▸ What the exercise asks:
Output range, inclusive: from the line containing "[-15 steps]" to the line containing "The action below". Restate those lines from the data below word for word and only those.

▸ The data:
- - -

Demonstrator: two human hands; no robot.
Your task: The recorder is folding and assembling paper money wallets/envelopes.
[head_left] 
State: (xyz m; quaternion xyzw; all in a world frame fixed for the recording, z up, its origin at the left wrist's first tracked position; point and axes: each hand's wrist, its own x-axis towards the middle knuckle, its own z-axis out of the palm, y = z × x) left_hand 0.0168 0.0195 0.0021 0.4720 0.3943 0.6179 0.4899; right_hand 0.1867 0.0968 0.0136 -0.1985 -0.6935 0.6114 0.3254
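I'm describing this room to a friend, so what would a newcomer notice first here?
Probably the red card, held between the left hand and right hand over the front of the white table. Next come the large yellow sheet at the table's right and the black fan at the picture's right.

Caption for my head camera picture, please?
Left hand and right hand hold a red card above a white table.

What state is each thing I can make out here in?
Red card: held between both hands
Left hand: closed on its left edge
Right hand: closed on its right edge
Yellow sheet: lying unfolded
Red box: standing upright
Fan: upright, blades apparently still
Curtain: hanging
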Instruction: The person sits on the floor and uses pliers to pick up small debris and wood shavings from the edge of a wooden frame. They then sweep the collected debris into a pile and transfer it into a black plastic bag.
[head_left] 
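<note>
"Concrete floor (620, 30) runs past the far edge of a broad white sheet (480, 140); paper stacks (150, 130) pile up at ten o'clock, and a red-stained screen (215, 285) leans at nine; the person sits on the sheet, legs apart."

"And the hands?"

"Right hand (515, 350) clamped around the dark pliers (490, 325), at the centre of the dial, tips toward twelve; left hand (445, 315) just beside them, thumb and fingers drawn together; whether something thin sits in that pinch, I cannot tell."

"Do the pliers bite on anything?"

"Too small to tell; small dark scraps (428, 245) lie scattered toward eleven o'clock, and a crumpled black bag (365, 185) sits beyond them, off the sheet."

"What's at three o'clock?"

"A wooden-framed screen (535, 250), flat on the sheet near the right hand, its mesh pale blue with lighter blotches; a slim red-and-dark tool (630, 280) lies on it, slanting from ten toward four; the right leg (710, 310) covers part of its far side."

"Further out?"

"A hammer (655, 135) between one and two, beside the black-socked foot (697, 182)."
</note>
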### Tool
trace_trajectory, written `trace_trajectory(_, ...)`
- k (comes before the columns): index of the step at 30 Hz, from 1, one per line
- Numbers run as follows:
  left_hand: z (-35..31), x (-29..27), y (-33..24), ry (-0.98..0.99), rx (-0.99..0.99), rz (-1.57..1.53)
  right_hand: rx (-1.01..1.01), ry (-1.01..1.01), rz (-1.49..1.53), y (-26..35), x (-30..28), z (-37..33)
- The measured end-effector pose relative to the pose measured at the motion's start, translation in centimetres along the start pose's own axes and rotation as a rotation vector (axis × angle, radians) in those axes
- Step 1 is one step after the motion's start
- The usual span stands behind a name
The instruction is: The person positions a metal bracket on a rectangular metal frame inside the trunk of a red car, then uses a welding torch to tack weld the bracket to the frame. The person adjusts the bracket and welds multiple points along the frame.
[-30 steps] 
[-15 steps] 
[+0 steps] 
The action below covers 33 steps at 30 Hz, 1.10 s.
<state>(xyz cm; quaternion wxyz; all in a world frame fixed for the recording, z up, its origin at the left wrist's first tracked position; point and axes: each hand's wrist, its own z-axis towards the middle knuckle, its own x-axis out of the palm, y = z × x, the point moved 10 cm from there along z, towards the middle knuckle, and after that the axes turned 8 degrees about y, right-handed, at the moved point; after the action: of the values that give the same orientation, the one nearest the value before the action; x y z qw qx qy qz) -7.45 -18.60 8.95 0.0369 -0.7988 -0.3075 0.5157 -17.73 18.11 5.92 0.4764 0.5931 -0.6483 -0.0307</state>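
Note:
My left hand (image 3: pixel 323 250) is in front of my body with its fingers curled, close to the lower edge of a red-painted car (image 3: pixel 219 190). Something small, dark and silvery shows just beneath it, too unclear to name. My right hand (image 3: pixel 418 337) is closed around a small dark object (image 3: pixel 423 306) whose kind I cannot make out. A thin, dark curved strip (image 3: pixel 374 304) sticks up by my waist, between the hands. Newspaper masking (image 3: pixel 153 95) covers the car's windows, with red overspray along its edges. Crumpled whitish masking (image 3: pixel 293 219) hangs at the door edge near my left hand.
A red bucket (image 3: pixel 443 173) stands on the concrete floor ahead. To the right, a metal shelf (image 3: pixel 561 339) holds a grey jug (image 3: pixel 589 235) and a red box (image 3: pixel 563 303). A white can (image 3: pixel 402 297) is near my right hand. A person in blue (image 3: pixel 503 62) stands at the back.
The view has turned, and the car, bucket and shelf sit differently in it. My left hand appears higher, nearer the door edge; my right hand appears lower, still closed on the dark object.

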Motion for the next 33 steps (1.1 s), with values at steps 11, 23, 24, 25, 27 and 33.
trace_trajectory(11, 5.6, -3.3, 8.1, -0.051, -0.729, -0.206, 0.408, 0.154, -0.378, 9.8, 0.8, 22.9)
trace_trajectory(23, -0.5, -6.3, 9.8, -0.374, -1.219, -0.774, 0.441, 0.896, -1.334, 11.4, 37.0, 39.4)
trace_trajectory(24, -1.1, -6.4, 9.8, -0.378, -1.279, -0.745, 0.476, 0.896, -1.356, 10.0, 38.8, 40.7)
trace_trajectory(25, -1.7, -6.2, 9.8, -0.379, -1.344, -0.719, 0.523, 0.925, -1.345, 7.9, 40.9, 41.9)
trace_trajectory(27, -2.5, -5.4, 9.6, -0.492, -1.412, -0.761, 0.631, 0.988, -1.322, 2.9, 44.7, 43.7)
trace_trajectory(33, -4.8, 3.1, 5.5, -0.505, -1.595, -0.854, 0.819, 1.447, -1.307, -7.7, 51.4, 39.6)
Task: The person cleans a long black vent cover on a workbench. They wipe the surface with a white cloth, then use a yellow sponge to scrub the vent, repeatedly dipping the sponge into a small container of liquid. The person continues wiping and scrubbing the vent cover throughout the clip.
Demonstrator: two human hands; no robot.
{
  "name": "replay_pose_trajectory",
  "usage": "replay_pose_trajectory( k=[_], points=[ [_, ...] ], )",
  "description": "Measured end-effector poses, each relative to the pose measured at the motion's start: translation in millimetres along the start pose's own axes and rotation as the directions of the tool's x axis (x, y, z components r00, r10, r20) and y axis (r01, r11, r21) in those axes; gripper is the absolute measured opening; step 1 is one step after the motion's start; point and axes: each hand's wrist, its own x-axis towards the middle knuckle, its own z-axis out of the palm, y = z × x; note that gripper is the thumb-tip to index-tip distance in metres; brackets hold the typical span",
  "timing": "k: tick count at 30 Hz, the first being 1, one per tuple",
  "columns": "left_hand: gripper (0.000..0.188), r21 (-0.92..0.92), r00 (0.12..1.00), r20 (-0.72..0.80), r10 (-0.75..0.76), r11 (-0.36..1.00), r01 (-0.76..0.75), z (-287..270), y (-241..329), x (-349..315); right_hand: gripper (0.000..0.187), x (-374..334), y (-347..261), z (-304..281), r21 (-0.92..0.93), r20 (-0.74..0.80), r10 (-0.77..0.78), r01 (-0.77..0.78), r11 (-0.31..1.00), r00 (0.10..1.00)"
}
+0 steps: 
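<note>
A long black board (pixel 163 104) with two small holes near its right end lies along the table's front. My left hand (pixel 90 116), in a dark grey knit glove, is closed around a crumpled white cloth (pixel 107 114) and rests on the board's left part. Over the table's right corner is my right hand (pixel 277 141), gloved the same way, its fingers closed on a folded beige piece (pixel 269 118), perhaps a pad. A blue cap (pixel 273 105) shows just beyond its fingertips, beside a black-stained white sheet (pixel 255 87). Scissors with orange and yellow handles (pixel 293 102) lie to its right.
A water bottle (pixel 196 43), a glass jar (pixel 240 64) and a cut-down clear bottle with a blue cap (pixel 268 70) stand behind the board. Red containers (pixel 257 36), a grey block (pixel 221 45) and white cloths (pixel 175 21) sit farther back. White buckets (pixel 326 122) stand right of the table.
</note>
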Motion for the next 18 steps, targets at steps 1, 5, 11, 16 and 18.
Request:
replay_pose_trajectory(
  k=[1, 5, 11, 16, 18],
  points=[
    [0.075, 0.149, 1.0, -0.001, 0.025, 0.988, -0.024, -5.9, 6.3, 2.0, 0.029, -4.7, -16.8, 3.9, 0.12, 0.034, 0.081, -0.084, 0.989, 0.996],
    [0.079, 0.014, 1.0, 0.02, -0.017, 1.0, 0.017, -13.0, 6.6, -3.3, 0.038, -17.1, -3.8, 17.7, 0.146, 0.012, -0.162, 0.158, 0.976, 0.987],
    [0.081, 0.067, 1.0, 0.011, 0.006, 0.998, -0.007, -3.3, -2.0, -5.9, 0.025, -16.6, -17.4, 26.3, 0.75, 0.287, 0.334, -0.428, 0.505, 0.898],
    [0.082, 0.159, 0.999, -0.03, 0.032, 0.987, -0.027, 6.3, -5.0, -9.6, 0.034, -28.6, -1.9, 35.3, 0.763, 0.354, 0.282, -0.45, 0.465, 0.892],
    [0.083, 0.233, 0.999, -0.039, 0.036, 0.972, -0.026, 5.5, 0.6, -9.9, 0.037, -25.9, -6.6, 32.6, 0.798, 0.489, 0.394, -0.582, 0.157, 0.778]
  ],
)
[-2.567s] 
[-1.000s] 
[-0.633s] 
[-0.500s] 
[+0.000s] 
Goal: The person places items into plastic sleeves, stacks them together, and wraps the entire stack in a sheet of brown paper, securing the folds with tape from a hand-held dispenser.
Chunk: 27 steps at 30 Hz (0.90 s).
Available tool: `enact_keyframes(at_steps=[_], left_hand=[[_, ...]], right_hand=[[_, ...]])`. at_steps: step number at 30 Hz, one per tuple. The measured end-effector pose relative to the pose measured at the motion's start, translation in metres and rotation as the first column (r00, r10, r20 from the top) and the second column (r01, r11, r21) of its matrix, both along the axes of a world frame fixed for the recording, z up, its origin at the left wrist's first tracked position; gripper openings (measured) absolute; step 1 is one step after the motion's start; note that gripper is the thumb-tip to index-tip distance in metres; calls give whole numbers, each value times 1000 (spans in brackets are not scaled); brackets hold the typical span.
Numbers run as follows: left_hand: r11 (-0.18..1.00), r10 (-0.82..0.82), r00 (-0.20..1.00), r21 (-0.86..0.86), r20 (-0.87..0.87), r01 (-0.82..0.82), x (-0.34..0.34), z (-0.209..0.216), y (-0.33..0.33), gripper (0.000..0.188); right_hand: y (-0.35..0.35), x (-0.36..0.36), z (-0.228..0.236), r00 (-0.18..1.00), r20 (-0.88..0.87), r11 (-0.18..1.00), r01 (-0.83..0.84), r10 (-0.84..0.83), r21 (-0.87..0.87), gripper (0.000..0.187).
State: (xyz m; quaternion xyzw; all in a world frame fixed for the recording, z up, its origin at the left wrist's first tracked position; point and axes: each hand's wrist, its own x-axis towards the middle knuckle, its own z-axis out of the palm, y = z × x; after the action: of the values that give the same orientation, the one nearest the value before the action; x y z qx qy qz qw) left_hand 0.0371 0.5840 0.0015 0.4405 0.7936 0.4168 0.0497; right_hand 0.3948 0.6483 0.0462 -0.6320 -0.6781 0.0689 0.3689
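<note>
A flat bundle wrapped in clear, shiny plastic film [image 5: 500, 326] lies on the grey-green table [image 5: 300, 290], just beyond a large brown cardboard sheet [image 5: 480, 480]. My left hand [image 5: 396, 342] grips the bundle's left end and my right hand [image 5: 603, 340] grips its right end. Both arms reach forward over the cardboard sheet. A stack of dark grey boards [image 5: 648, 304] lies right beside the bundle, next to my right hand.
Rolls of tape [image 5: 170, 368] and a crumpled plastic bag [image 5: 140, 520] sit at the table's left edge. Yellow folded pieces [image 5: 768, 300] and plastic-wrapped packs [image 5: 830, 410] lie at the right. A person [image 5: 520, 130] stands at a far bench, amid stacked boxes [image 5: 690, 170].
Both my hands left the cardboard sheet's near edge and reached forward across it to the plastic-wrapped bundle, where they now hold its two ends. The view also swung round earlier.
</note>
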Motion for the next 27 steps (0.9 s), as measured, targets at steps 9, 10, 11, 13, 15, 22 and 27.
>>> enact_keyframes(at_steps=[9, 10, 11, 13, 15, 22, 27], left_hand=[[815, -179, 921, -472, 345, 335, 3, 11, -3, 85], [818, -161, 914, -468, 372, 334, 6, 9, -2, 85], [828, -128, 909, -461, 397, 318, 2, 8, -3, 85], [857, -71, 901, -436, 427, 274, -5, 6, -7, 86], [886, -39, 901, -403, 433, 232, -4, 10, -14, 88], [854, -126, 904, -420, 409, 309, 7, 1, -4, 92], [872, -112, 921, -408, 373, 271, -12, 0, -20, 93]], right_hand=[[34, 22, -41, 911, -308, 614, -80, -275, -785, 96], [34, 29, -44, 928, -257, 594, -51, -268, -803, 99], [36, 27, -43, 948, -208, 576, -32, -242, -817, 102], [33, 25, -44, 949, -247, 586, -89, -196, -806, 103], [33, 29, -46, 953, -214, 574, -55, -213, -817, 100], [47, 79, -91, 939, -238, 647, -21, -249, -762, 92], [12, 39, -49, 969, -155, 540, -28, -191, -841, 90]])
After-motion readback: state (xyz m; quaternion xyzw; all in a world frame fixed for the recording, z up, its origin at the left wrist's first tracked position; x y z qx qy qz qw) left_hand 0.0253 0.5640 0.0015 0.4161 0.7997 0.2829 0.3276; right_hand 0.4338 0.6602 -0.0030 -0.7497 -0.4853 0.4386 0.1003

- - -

▸ Output of the task:
[-15 steps] 
[+0 steps] 
The action below covers 33 steps at 30 Hz, 1.10 s.

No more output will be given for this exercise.